### WHAT YOU NEED TO DO
Report all lines below with the word "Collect".

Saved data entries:
= Beginning of Section =
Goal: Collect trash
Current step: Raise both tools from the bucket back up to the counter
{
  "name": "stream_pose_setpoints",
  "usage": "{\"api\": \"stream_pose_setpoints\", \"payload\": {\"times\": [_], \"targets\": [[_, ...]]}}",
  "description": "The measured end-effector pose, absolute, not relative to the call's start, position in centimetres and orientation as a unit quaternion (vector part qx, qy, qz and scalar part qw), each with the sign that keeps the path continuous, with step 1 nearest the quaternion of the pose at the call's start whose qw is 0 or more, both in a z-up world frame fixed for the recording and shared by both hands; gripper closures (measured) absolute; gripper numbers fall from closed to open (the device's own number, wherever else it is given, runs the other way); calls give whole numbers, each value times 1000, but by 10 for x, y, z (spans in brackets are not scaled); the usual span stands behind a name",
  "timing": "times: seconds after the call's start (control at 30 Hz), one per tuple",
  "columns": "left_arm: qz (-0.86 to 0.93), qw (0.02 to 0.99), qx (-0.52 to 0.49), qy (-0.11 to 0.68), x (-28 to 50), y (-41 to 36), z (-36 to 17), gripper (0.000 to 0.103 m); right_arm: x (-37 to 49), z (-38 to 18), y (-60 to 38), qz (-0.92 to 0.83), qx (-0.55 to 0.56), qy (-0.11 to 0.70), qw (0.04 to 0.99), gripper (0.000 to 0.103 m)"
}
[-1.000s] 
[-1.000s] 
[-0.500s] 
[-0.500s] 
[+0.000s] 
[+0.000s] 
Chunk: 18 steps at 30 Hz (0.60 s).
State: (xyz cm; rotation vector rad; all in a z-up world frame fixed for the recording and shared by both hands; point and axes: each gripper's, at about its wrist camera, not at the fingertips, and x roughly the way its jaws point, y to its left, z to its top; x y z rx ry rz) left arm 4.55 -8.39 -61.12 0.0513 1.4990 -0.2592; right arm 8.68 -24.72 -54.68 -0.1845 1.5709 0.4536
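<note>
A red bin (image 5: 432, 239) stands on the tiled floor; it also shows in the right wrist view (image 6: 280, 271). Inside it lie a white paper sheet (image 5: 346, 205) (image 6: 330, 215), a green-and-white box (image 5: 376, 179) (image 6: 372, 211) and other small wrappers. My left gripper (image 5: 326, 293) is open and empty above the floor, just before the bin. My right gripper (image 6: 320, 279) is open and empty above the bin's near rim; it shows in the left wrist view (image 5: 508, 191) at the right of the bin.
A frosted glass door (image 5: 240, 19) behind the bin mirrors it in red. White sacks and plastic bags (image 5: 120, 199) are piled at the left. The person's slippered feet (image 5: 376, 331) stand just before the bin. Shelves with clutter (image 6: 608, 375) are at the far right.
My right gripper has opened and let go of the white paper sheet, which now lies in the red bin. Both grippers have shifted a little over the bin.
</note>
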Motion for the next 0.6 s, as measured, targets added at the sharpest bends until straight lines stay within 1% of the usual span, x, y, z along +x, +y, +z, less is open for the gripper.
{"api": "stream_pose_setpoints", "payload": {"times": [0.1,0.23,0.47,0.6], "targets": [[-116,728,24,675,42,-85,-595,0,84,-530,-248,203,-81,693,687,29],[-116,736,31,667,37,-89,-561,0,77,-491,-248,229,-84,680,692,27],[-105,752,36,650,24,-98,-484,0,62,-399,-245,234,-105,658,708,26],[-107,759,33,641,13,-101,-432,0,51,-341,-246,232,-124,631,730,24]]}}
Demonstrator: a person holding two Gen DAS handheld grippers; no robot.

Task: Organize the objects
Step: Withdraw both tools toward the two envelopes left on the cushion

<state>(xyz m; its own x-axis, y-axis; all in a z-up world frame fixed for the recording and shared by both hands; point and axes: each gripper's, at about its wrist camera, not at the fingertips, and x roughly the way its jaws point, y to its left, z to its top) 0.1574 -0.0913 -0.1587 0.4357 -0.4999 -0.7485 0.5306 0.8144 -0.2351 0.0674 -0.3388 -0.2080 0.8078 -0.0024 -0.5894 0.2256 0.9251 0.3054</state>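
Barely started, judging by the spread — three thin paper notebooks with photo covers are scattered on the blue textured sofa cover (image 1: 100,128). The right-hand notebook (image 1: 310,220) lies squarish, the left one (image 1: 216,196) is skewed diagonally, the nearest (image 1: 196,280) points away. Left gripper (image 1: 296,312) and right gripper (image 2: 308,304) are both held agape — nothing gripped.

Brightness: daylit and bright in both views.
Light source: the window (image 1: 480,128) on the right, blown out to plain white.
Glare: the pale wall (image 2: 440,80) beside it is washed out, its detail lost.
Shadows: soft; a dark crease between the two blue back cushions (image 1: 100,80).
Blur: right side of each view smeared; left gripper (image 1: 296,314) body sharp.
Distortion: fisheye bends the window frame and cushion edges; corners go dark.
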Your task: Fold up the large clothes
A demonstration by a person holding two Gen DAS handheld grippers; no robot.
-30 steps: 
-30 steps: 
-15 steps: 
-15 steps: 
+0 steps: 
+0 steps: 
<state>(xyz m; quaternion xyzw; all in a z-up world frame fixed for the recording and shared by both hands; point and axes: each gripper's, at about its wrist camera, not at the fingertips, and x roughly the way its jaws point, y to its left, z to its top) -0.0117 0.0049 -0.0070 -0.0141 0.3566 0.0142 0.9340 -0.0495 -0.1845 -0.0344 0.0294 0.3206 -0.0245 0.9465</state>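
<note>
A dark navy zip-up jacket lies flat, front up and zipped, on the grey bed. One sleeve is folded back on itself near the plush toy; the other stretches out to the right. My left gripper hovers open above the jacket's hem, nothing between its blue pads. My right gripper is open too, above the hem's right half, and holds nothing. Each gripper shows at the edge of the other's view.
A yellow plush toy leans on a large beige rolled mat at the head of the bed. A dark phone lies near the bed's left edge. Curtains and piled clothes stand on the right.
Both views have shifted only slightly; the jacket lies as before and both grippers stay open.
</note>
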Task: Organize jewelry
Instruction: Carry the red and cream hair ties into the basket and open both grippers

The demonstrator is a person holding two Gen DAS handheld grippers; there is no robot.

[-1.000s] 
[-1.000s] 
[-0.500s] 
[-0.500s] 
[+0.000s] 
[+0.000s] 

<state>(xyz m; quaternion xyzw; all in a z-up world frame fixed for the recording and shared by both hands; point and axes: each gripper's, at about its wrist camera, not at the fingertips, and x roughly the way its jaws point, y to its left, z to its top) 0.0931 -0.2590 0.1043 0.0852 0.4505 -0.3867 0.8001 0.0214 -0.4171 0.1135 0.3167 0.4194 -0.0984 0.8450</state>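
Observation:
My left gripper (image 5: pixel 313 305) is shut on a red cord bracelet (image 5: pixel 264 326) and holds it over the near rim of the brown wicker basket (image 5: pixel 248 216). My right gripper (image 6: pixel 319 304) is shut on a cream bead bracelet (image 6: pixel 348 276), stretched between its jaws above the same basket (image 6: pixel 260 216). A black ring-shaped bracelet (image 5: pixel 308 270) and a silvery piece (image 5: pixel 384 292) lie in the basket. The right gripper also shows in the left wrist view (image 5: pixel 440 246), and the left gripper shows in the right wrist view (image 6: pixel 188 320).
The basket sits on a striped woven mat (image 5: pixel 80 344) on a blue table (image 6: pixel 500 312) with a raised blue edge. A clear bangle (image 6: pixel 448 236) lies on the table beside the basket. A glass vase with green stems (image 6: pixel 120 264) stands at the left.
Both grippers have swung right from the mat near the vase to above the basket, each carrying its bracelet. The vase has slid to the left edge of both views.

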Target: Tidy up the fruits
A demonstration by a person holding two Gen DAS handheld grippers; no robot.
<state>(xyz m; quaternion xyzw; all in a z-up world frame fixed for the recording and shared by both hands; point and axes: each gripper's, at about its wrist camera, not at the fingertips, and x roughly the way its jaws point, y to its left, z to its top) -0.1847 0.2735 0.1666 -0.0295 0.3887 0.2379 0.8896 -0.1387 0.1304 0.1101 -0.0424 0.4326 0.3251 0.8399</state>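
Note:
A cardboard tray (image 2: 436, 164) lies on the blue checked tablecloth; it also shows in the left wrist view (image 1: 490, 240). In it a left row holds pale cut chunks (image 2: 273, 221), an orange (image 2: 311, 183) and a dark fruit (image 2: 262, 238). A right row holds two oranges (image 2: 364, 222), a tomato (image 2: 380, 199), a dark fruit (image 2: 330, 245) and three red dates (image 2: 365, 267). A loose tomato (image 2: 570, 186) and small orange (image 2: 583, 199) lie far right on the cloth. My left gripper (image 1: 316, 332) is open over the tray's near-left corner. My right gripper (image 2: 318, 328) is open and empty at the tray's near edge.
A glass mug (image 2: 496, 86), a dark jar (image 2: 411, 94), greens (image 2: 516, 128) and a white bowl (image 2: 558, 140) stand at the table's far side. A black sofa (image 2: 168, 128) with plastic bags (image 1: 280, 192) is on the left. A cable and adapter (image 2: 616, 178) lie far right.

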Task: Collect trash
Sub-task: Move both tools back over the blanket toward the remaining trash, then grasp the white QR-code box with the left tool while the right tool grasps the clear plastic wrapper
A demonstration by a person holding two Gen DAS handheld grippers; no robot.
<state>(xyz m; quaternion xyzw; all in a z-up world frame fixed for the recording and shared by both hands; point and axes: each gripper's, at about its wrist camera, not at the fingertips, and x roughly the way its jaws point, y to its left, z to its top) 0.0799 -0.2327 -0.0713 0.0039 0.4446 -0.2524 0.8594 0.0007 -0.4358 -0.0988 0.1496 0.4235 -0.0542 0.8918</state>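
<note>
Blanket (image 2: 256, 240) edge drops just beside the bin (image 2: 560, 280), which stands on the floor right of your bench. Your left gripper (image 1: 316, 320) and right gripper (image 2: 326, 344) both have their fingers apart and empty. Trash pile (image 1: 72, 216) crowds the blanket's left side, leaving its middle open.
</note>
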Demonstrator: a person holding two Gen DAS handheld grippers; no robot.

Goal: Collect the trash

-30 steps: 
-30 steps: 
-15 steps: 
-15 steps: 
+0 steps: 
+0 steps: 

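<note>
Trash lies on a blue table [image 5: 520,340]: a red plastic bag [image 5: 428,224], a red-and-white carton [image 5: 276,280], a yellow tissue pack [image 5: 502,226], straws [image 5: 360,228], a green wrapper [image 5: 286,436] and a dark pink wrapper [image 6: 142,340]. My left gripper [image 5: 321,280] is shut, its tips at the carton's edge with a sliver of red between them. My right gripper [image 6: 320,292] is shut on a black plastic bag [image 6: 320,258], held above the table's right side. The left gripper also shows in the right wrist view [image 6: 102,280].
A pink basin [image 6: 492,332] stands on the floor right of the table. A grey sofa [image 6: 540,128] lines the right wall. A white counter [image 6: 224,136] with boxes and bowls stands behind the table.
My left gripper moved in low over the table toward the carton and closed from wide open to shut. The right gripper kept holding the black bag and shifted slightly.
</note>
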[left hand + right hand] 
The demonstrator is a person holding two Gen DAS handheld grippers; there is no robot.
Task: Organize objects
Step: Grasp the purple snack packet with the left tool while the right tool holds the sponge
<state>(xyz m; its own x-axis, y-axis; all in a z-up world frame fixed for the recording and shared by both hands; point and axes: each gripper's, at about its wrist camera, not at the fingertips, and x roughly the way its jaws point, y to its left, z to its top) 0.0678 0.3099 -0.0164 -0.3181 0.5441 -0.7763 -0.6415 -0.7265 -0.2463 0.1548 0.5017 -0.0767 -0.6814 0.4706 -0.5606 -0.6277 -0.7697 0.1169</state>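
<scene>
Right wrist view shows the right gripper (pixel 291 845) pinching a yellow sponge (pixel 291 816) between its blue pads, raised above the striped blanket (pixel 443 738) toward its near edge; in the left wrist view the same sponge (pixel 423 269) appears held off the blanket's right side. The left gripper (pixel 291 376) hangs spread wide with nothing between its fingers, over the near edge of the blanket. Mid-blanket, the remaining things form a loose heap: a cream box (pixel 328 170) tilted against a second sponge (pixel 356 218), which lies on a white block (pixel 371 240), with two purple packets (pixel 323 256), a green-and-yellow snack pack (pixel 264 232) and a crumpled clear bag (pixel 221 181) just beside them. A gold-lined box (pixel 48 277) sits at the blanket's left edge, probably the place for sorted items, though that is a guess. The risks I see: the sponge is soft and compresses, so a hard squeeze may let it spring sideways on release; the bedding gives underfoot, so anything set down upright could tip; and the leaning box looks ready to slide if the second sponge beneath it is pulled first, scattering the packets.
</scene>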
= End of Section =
### WRITTEN ANSWER
Goal: Collect trash
Task: Collect trash
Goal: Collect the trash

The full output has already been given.